__ASSIGNMENT__: Pictures in the data must not be copied, but everything else should be output exactly.

__SUPPLIED DATA__:
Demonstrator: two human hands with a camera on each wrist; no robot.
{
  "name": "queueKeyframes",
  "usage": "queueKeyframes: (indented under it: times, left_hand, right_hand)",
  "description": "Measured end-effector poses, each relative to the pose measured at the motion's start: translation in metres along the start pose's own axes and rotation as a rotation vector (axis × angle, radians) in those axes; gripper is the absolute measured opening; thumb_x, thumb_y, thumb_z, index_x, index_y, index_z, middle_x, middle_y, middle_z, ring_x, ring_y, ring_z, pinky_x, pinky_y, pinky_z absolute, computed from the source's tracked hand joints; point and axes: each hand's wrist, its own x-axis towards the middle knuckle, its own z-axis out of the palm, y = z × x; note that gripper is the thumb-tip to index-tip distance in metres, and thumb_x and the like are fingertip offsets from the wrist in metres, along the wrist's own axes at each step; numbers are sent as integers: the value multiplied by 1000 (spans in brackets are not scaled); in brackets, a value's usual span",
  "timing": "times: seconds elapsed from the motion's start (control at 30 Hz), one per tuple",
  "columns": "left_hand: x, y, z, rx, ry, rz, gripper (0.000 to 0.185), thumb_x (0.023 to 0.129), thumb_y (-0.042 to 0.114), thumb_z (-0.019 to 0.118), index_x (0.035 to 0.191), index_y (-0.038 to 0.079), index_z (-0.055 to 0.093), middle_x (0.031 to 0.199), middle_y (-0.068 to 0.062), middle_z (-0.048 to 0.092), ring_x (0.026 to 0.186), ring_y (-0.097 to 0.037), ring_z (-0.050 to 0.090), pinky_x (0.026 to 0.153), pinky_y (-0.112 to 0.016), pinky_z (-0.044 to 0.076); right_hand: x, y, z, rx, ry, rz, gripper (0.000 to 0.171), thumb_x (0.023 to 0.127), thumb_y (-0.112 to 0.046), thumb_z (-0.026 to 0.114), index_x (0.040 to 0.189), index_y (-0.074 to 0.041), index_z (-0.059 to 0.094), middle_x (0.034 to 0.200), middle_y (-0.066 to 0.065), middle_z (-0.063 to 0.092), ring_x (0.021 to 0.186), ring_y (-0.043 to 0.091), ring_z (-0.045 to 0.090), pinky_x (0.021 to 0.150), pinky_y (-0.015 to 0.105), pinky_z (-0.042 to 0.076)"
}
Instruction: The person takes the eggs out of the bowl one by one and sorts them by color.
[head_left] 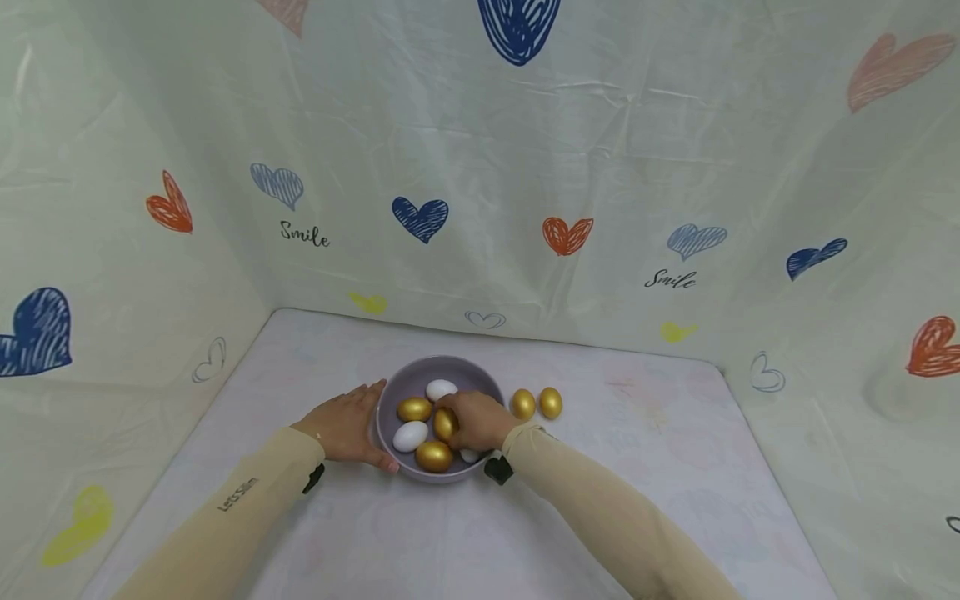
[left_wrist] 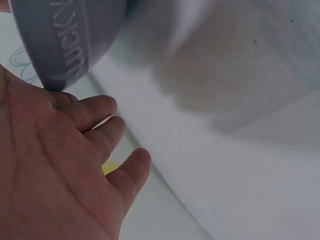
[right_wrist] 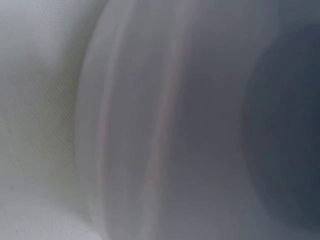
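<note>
Heart-printed cloth backs the desk; right hand point(head_left: 476, 419) fingers pinch a smooth, likely slippery gold egg point(head_left: 444, 423) round its middle; left hand point(head_left: 347, 425) rests flat, steadying the bowl point(head_left: 420, 377).

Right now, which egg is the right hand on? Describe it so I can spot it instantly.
Find the grey bowl mid-table, with the left hand resting against its outer wall. Inside it, the right hand curls over a gold egg at the centre. Unlike the other gold eggs in the bowl, it is half covered by fingers and lies between two white eggs.
</note>
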Motion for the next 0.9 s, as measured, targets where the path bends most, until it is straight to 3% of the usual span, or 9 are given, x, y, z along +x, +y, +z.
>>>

__ANSWER TO THE EXERCISE__:
Demonstrator: two human hands with a camera on each wrist; no robot.
{
  "name": "queueKeyframes",
  "usage": "queueKeyframes: (indented under it: times, left_hand, right_hand)",
  "description": "Measured end-effector poses, each relative to the pose measured at the motion's start: translation in metres along the start pose's own axes and rotation as a rotation vector (axis × angle, radians) in those axes; gripper is the absolute measured opening; thumb_x, thumb_y, thumb_z, index_x, index_y, index_z, middle_x, middle_y, middle_z, ring_x, ring_y, ring_z, pinky_x, pinky_y, pinky_z absolute, computed from the source's tracked hand joints; point and axes: each hand's wrist, its own x-axis towards the middle knuckle, its own z-axis out of the palm, y = z × x; note that gripper is the thumb-tip to index-tip distance in metres, and thumb_x and the like are fingertip offsets from the wrist in metres, along the wrist's own axes at each step; numbers are sent as integers: the value multiplied by 1000 (spans in brackets are not scaled); in brackets, a value's usual span",
  "timing": "times: seconds elapsed from the motion's start (control at 30 Hz), one per tuple",
  "columns": "left_hand: x, y, z, rx, ry, rz, gripper (0.000 to 0.185), thumb_x (0.023 to 0.129), thumb_y (-0.042 to 0.114), thumb_z (-0.019 to 0.118), index_x (0.035 to 0.191), index_y (-0.038 to 0.079), index_z (-0.055 to 0.093), middle_x (0.031 to 0.199), middle_y (-0.068 to 0.062), middle_z (-0.048 to 0.092), ring_x (0.026 to 0.186), ring_y (-0.097 to 0.037), ring_z (-0.050 to 0.090), pinky_x (0.026 to 0.153), pinky_y (-0.112 to 0.016), pinky_z (-0.044 to 0.076); right_hand: x, y, z, rx, ry, rz, gripper (0.000 to 0.171), thumb_x (0.023 to 0.127), thumb_y (-0.112 to 0.046), thumb_z (-0.026 to 0.114), index_x (0.040 to 0.189), index_y (-0.074 to 0.041), index_z (-0.059 to 0.094), middle_x (0.034 to 0.200), middle_y (-0.066 to 0.065), middle_z (-0.063 to 0.092), ring_x (0.021 to 0.186), ring_y (-0.043 to 0.091), ring_z (-0.045 to 0.090), pinky_x (0.021 to 0.150), pinky_y (-0.015 to 0.105), pinky_z (-0.042 to 0.076)"
}
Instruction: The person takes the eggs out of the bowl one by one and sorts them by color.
[head_left] 
[left_wrist] 
[right_wrist] 
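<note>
Heart-printed cloth backs the desk; right hand point(head_left: 476, 419) fingers pinch a smooth, likely slippery gold egg point(head_left: 444, 423) round its middle; left hand point(head_left: 347, 425) rests flat, steadying the bowl point(head_left: 420, 377).

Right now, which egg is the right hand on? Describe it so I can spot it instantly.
Find the grey bowl mid-table, with the left hand resting against its outer wall. Inside it, the right hand curls over a gold egg at the centre. Unlike the other gold eggs in the bowl, it is half covered by fingers and lies between two white eggs.
</note>
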Motion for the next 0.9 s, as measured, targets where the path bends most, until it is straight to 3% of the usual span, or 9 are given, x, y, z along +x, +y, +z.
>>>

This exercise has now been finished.